Note that many uses of belief sets can be automated by a computer by using inferences. Often conflicting ideas stem from a conflict: from node set A you can infer that nodes in set B are not true and vice versa. If these inferences are recorded with Inference nodes sourced to not-true properties, it should be straightforward for the computer could detect those patterns and present the set of alternatives without the need for manual belief set identification. Similarly, it should be possible for the computer to identify a minimal set of core differences between the various options, etc. However, since the algorithms to do this are not yet in production the manual belief set is probably best for now.

Authority-Controlled Attributions

For various reasons some groups want to be able to control attribution of various values related to family history.
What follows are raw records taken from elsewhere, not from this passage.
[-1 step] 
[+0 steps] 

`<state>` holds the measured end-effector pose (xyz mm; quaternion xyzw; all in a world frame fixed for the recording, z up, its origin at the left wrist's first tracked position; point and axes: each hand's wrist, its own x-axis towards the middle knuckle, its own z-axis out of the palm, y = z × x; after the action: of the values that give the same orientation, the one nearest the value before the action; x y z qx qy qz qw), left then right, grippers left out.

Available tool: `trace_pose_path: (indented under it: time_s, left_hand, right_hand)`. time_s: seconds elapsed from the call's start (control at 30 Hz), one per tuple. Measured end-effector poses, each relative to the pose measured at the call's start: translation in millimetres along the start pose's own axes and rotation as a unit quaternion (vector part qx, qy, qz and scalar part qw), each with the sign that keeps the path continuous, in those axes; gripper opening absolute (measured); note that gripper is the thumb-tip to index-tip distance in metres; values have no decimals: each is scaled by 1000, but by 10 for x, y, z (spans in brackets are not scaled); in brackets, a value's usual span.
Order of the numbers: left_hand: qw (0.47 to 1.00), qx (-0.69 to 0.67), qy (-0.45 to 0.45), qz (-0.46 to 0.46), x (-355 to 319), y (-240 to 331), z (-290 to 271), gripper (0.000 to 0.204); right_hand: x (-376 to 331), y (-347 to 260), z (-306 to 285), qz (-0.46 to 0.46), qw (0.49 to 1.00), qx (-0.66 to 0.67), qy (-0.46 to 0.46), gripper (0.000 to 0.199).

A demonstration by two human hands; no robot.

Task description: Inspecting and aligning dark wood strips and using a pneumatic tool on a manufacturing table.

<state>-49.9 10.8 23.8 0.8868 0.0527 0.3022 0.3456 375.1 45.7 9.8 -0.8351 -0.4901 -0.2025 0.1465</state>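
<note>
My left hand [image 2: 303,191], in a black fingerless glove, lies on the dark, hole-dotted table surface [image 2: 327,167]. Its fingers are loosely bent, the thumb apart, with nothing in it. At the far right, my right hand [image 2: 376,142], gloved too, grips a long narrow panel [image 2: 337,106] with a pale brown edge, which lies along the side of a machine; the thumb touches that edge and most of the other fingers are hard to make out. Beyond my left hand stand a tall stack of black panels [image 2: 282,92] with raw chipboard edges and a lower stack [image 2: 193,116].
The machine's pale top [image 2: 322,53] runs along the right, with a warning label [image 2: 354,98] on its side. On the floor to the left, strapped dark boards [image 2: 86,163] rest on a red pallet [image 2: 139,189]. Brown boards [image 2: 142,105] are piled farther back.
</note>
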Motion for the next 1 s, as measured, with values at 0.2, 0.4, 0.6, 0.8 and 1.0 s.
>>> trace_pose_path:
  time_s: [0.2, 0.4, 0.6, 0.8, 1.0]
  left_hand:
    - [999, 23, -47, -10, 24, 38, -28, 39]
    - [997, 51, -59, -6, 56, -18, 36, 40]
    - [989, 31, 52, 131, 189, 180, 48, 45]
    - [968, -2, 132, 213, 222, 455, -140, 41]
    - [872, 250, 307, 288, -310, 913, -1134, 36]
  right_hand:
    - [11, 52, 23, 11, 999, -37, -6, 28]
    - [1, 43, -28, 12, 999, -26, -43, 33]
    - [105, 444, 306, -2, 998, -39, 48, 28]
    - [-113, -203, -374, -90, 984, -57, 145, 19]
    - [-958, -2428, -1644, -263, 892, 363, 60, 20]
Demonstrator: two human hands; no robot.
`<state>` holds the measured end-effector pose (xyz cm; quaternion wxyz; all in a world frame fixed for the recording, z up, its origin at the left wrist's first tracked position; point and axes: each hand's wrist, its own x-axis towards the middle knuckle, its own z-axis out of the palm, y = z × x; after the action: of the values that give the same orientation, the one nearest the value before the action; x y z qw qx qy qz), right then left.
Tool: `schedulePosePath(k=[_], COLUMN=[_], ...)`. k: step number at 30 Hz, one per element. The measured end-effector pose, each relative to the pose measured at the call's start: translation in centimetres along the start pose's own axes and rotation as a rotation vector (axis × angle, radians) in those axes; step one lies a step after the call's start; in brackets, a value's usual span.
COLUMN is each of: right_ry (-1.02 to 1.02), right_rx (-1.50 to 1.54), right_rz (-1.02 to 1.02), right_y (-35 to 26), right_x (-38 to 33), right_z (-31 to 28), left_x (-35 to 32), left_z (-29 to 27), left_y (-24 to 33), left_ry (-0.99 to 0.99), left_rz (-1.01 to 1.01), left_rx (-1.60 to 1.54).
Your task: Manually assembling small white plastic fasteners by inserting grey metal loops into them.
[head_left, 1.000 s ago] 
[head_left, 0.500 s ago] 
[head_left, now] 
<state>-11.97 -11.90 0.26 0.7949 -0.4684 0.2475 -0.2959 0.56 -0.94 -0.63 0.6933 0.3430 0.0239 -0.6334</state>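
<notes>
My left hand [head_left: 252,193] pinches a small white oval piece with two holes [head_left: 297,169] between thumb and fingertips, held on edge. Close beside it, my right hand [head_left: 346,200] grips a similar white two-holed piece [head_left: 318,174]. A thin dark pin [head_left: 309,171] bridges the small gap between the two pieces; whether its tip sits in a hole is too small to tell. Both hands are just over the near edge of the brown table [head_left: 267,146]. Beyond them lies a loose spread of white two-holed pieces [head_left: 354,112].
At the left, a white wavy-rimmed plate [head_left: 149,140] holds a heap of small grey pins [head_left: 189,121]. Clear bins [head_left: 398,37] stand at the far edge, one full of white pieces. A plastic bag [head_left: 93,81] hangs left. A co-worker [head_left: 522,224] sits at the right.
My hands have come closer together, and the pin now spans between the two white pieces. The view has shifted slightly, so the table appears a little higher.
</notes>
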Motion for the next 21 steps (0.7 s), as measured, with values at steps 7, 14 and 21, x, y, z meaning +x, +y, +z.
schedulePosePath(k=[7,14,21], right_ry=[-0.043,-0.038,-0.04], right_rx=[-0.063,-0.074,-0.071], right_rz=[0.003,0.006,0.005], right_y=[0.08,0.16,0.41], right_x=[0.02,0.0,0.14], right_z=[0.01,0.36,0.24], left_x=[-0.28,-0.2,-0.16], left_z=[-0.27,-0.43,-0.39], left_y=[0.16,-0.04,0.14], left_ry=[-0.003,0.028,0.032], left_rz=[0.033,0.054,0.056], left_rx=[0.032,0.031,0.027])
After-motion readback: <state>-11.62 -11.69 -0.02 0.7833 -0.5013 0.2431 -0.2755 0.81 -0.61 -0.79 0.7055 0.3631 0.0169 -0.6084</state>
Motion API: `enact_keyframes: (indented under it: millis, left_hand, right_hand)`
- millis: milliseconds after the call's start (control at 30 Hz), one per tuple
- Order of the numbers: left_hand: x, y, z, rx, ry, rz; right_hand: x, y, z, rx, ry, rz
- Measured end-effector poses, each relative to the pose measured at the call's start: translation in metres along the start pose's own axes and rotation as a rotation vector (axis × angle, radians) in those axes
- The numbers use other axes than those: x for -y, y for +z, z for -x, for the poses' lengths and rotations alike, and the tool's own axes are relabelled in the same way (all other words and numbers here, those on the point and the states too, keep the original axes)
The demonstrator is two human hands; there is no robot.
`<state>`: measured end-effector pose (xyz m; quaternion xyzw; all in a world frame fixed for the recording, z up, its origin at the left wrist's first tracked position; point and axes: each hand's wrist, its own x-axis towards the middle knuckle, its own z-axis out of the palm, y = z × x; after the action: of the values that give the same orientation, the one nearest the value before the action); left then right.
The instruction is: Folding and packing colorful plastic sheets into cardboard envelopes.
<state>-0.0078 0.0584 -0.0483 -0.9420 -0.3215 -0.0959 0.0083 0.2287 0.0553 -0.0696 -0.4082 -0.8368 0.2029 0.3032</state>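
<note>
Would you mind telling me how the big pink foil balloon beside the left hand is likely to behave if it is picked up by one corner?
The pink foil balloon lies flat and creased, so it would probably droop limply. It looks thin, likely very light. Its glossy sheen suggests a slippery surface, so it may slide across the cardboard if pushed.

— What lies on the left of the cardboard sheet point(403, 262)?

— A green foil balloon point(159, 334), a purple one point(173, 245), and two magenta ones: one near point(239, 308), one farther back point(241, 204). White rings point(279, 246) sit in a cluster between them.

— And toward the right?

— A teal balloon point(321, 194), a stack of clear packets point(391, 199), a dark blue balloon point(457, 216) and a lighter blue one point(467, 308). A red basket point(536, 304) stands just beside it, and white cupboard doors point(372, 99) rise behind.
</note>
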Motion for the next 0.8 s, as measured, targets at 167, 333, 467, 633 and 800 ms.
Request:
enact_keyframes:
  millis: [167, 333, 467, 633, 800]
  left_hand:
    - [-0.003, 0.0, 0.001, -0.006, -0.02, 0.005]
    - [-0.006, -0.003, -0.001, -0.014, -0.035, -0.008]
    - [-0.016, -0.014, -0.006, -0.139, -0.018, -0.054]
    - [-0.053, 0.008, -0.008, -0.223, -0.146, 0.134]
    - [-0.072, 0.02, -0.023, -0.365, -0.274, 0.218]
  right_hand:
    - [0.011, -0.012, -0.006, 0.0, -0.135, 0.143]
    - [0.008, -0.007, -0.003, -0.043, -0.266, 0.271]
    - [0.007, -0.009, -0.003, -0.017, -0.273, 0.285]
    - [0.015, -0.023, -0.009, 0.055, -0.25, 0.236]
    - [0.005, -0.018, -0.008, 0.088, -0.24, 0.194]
Examples include membership in various "daughters-of-____" groups, tribal rights, and LDS temple ordinances. But problems arise as the details of the deceased-as-believed-to-be change. If we realize that Tom Jones was really two people, which one (if either) gets to keep the attribution?

I suggest that controlled attributes be attached to a single Thing node within a Match-based individual. Properties may be discredited, Matches made or broken, but no ambiguity results: there is still one attributed Thing node. If at some point a few different attributed Thing nodes are Matched together we have unambiguous data showing that the attribution was applied multiple times.

I am assuming that the authority would keep its own list of attribution Property nodes which it might make publicly readable, but that it would not accept these attributions from outside sources. The attributions could also be cryptographically signed so that third parties could verify if attributions they hear about were created by the authority or not.

My suggestions for a solution to this are not unique to polygenea: they would work in any DeadEnds, Lifelines, Behold, and other persona/source detail systems as well.